The overwhelming majority of black rural Southern residents are Democrats. Asian-American and Latino voters across the nation lean Democratic.
Abrams won big in rural northern Georgia, in places like Calhoun County, which in addition to being heavily African-American has one of the highest Latino populations in the state outside Atlanta.
Abrams benefited not just from rural votes but also from their turnout.
In predominantly black and rural Washington County, Georgia, where Abrams received 69 percent of the primary vote, the turnout rate nearly doubled from 2014. From the first days of her campaign, Abrams targeted rural voters, bringing them into the electoral process.
She did the same thing for the Democratic Party in the general election.
Abrams’ State of the Union response also focused on an issue that has marred Southern elections for over a century: minority voter exclusion.

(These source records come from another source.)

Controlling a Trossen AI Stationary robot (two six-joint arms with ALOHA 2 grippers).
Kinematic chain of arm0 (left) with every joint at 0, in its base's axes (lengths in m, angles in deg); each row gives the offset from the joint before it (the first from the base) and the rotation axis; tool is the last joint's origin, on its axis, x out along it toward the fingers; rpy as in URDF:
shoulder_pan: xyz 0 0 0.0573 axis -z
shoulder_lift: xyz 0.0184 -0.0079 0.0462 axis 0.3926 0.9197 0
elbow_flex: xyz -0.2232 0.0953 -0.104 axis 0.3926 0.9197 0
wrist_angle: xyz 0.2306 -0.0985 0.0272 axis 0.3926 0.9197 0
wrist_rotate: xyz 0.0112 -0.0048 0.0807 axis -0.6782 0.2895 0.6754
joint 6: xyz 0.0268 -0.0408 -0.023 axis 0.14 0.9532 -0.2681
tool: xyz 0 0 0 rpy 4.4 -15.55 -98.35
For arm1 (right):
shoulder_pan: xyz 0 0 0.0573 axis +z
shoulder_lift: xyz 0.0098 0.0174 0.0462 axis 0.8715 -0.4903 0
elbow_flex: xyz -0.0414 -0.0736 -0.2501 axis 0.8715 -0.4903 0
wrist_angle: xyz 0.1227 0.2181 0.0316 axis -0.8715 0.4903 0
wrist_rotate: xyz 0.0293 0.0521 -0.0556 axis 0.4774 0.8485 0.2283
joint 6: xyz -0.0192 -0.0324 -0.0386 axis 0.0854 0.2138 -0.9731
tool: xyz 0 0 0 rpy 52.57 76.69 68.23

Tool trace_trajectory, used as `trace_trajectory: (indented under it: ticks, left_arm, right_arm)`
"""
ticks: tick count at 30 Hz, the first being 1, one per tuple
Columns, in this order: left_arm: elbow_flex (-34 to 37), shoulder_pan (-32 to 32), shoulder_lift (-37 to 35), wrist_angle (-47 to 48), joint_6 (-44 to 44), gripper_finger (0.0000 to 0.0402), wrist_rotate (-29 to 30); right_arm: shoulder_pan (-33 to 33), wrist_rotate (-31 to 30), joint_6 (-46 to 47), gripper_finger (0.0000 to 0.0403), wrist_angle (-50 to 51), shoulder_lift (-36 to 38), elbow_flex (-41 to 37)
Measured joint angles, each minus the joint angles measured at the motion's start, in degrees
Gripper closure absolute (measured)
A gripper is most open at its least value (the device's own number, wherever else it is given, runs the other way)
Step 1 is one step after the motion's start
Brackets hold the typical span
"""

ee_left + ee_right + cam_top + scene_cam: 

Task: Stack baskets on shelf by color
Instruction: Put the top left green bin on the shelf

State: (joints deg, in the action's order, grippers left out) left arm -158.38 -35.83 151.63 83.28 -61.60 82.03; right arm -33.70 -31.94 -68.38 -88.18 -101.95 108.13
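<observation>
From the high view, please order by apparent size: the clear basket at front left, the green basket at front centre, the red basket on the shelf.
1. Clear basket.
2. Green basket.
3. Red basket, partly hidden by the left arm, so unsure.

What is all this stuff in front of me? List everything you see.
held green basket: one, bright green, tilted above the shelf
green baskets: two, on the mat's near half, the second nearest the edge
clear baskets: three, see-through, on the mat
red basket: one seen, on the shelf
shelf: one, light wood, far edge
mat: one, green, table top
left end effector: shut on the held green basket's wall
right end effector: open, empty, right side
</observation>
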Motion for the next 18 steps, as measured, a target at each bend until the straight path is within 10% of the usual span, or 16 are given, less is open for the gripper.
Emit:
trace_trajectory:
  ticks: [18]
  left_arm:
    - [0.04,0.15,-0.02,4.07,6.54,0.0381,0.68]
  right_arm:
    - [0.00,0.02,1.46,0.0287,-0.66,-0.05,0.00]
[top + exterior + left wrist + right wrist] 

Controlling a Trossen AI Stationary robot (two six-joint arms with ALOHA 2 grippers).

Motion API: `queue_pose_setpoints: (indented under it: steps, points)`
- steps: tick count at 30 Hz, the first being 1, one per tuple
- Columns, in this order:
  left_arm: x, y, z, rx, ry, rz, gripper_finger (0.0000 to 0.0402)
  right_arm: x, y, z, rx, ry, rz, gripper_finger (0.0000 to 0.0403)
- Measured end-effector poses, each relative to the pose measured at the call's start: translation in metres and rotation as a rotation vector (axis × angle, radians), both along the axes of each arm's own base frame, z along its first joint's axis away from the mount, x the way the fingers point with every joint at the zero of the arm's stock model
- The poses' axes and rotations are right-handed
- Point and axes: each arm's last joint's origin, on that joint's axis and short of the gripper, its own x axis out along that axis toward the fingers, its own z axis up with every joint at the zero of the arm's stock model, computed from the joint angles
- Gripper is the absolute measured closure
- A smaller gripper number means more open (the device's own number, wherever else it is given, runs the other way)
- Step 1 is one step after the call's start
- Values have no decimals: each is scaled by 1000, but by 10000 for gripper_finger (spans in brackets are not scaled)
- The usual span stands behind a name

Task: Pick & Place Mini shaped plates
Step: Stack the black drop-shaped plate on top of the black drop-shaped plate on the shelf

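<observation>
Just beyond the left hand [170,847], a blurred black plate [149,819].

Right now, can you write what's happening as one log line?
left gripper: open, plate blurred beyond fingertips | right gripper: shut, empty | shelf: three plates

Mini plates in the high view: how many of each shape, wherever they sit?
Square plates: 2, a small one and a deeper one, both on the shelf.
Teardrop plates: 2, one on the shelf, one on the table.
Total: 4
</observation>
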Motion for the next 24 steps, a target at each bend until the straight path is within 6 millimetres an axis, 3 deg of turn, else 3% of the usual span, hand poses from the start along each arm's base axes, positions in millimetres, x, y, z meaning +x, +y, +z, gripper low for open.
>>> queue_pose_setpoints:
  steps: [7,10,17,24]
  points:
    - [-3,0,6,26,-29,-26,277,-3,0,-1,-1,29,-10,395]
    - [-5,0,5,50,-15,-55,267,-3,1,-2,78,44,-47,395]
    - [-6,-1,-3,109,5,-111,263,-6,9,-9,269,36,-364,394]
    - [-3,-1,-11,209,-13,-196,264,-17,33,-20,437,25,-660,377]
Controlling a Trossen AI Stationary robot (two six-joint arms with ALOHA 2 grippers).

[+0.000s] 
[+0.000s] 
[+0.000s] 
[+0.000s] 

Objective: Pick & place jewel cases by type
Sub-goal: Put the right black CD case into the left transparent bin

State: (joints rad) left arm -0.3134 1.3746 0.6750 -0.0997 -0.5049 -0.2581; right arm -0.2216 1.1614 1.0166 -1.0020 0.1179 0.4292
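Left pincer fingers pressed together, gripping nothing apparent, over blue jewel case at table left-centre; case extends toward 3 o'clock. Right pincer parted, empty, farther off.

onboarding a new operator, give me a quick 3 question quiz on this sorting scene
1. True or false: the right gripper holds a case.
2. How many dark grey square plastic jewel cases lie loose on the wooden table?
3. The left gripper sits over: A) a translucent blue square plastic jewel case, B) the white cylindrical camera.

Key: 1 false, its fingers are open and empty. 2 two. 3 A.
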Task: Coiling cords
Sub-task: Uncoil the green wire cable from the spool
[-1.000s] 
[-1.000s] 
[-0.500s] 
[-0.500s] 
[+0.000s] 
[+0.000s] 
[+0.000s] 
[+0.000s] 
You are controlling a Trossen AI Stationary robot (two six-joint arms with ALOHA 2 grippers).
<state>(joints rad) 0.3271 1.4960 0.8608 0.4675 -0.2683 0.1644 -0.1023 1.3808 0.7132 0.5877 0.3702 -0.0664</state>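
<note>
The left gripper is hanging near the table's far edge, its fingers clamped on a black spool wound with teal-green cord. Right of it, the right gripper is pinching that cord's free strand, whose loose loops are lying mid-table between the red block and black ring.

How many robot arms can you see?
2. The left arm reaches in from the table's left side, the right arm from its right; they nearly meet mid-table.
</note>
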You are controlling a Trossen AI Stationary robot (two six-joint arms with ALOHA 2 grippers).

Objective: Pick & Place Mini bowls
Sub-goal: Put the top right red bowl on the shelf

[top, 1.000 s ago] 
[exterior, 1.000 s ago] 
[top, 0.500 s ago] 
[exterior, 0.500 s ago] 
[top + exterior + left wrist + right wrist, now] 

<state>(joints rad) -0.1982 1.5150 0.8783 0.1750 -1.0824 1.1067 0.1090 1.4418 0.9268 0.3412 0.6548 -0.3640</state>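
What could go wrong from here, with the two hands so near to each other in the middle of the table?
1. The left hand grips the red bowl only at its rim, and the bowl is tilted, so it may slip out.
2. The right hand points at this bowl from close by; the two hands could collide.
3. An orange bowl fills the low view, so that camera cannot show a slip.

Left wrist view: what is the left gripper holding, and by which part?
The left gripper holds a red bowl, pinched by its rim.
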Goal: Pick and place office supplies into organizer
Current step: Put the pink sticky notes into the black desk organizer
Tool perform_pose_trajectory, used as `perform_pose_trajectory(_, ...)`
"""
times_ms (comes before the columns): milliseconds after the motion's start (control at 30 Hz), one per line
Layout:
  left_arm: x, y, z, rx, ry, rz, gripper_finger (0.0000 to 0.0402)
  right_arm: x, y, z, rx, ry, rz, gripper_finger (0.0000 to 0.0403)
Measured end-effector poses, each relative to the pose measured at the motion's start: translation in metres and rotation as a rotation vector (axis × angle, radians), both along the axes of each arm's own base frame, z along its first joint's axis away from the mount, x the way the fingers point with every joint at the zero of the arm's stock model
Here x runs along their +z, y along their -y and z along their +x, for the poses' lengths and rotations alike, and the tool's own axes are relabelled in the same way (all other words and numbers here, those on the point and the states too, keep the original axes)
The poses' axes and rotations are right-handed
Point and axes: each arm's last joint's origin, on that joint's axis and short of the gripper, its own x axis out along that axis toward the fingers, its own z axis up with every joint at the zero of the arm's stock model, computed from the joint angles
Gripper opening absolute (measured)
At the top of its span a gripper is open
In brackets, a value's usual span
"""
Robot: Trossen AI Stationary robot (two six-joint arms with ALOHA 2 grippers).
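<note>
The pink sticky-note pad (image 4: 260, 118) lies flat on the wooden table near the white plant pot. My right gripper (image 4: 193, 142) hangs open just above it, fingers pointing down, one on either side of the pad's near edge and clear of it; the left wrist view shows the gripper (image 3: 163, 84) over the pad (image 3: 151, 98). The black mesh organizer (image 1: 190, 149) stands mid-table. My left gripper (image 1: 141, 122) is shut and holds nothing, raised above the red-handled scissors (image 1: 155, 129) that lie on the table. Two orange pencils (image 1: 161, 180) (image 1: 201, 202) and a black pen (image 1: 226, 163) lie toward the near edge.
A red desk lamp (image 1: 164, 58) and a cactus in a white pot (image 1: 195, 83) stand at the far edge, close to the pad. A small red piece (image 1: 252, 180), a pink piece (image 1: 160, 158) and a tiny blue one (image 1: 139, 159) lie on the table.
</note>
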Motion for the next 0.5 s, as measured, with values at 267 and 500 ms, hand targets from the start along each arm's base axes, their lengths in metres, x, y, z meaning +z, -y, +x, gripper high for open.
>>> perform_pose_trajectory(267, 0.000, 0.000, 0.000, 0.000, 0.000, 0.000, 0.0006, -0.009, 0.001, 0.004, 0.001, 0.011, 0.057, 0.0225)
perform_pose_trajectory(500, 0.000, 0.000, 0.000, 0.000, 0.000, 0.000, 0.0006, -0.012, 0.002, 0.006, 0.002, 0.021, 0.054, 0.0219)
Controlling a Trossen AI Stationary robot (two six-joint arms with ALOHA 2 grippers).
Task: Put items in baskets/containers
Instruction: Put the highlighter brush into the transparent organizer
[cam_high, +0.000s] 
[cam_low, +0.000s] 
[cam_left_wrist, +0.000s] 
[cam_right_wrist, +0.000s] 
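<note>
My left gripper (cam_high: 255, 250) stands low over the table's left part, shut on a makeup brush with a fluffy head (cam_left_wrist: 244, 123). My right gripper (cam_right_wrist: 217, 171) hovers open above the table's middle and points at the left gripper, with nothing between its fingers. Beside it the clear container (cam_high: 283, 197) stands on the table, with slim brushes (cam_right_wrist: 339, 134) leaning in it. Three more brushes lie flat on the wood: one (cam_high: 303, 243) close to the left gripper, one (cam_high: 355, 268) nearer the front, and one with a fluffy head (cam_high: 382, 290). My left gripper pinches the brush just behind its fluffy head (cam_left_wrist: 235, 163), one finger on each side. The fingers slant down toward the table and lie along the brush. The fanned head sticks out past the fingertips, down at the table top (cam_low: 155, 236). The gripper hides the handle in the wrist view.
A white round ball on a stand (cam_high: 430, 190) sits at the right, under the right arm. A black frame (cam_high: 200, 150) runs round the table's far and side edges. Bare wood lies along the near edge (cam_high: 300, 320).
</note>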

“Let’s be clear,” she said. “Voter suppression is real. From making it harder to register and stay on the rolls to moving and closing polling places, to rejecting lawful ballots, we can no longer ignore these threats to democracy.”
Abrams’ focus on voter suppression as a candidate was appealing to people of color, some of whom learned late in the 2018 campaign season that many of their ranks had been purged from voting rolls.
Some 107,000 people were removed from Georgia’s voter registration list because they hadn’t voted in previous elections. Another 50,000 applications to vote submitted by black, Asian and Latino Georgians were invalidated because of Georgia’s “exact match” law, which requires that the name on voter registration applications match exactly the information already on file with the government.
Voting rights groups said the law amounted to voter suppression, and blamed Abrams’ narrow loss on fraud by then-Secretary of State Brian Kemp, her opponent. Kemp denied the accusations and said his office was working to ensure “election integrity.”
Georgia’s exact match law disproportionately affects immigrants who had recently become citizens as well as Asian-Americans, who in 2016 were six times more likely to have their applications rejected because the names they registered to vote with differed minutely from their names on other identification forms.
Because of her political accomplishments, charisma – and, now, her national name recognition – Abrams’ importance for the Democratic Party goes beyond her obvious appeal to African-Americans and women.
If Democrats want to win big in 2020, they’ll need Stacey Abrams.